Throughout much of last year and most of
2002, however, Dynamite has channelled her energies into ‘A Little
Deeper’, which has fast accredited itself as the critics choice
debut album of the year. Recorded in Miami, New York, Sweden and
Jamaica by an array of producers, including Salaam Remi (Nas, Fugees)
P Diddy’s beatmaster ‘Punch’, and Bloodshy & Avant (Jennifer
Lopez, Christina Milian ‘Am to Pm’. It’s an ambitious and
accomplished record that easily justifies the blanket excitement
generated by everyone from the NME to The Daily Telegraph, The Face
and even J17, who all predicted Dynamite would return with something
extremely special this year.
‘A Little Deeper’
is a great modern album, raw and inventive enough to satisfy Dynamite’s
hardcore underground following. Moreover, tracks such as melodica-flecked
first single ‘It Takes More’, and Dynamite’s
interpretation of her life in an urban nursery rhyme ‘Dy-Na-Mi-Tee’
have already proved themselves by crossing over to mainstream radio as
well as achieving a No.7 and no.5 singles chart positions
respectively. The most impressive fact in this success story is that
Dynamite has managed to enjoy this mainstream success while keeping
her credibility at a maximum. That’s indeed a rarity for any artist…
For any of those who doubted her appeal
before, she recently stamped her mark on the music industry in
spectacular style when she firstly took home the most coveted prize of
all – The Panasonic Mercury Music Prize for Album of The
Year. The Mercury Music panel judges described her as "An urgent
and exciting new voice that heralds an important moment in British
Music".
Dynamite then went on to scoop three MOBO
awards for Best Single, Best Newcomer and UK Act Of The Year.
An amazing coup especially as no-one else managed to take home anymore
than just the one award that night.
For one who once likened her singing to
"a cat being thrown off a building", Dynamite possesses a
truly beautiful voice, a honeyed and versatile delivery that contrasts
richly with her fearsome chatting and witty MC banter. The album has
elements of dancehall, ragga and synthetic soul, and cutting lyrics
take for example: "Tell me how many Africans died for the
baguettes on your Rolex?" taken from her hit single ‘It Takes
More’. It’s clear that, in an age in which commercial rap and
garage music is characterised chiefly by macho posturing and excessive
materialism, ‘A Little Deeper’ is a work of rare depth and vision.
"I’m myself and that’s it. If I say
something someone doesn’t like, that’s just tough.
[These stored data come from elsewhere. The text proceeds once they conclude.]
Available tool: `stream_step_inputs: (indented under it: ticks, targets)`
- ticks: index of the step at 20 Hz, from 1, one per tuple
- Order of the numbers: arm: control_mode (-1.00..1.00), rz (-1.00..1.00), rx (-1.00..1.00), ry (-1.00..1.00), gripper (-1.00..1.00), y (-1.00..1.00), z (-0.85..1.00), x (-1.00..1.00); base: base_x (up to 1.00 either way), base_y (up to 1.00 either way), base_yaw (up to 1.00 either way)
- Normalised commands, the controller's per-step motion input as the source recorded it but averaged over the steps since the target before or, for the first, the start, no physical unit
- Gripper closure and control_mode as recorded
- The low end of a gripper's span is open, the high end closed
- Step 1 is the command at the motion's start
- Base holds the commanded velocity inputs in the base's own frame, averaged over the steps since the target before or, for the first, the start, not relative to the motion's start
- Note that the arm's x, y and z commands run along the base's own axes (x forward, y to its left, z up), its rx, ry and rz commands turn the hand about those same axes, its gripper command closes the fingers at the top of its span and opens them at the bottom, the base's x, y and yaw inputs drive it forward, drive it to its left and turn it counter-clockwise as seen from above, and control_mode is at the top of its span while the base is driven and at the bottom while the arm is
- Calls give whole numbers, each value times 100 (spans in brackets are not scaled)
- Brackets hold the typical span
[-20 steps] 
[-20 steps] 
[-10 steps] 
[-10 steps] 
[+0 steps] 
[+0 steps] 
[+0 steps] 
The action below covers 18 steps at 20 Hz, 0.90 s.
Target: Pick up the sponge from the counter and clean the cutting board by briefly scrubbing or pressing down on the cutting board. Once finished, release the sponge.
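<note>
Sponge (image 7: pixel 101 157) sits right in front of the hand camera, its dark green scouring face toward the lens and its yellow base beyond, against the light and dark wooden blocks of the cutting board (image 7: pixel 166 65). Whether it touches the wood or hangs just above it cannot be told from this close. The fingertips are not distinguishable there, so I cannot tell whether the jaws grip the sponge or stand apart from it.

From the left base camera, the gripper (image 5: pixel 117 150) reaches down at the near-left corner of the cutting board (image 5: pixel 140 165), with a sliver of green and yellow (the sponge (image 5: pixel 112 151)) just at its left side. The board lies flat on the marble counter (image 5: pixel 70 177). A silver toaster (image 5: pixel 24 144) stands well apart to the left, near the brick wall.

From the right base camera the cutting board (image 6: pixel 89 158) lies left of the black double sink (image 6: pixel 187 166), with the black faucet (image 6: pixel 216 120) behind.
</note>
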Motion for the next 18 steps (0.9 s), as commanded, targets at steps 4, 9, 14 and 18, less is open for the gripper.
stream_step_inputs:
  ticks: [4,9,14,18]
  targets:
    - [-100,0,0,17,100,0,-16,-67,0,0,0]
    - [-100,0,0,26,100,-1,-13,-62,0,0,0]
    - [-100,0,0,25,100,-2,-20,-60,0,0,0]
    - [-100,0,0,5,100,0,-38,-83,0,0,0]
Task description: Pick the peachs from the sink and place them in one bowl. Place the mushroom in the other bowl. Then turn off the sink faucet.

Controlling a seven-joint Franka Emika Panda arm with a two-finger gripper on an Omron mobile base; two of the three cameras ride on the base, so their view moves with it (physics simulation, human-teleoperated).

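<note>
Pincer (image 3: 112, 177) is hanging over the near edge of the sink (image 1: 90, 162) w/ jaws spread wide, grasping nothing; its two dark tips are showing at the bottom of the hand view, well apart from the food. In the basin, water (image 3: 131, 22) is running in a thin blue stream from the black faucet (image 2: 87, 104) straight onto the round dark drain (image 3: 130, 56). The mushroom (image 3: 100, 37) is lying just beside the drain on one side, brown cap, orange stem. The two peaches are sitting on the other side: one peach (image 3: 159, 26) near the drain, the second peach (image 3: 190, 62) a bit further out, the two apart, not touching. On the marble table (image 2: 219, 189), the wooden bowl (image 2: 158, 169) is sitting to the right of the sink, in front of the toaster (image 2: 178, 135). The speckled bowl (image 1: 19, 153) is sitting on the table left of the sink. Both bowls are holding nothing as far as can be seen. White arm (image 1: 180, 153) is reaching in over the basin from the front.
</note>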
I’m not
trying to offend anybody and if I do then that’s their
problem." The fact that her album has managed to have entirely
the opposite effect is testament to Niomi Daley’s pursuit to
delivering a positive and insightful message rather than to pursue
fame itself. It is this along with the beautiful arrangements and her
amazingly powerful voice that has had people falling head over heals
in love with her naturally honest, uncompromising and conscious music.
It also goes to show how much she differs from ‘the norm’ to
emerge as probably the most exciting artist 2002 has had to offer.